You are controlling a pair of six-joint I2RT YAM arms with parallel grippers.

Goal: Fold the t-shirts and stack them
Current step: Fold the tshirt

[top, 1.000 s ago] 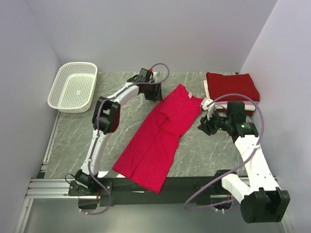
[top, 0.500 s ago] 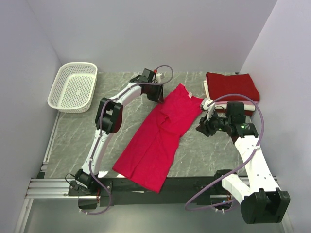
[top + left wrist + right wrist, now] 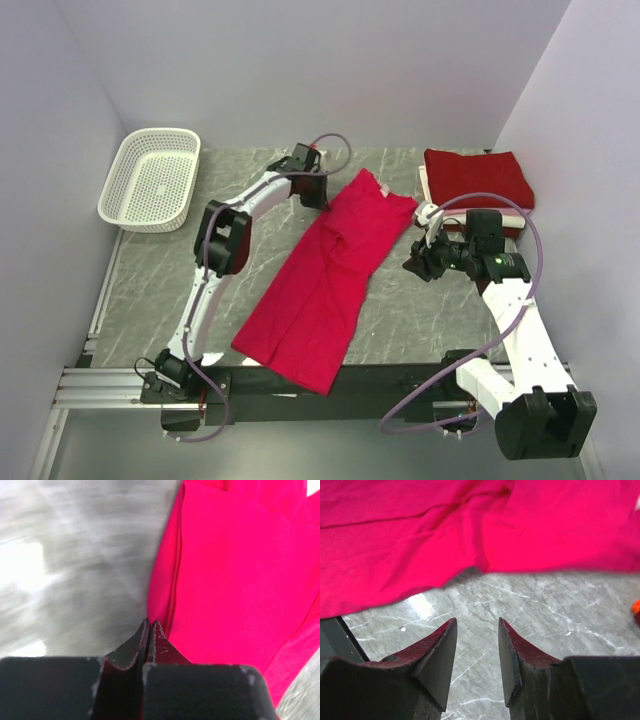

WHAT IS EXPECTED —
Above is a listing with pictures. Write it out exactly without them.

SOLUTION FOR THIS EXERCISE —
You are controlling a pair of six-joint I2RT YAM arms with parallel grippers.

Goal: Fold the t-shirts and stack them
Current step: Fold the tshirt

[top, 1.000 s ago] 
[top, 0.500 s ago] 
[top + left wrist + right wrist, now] 

The required output has been given in full.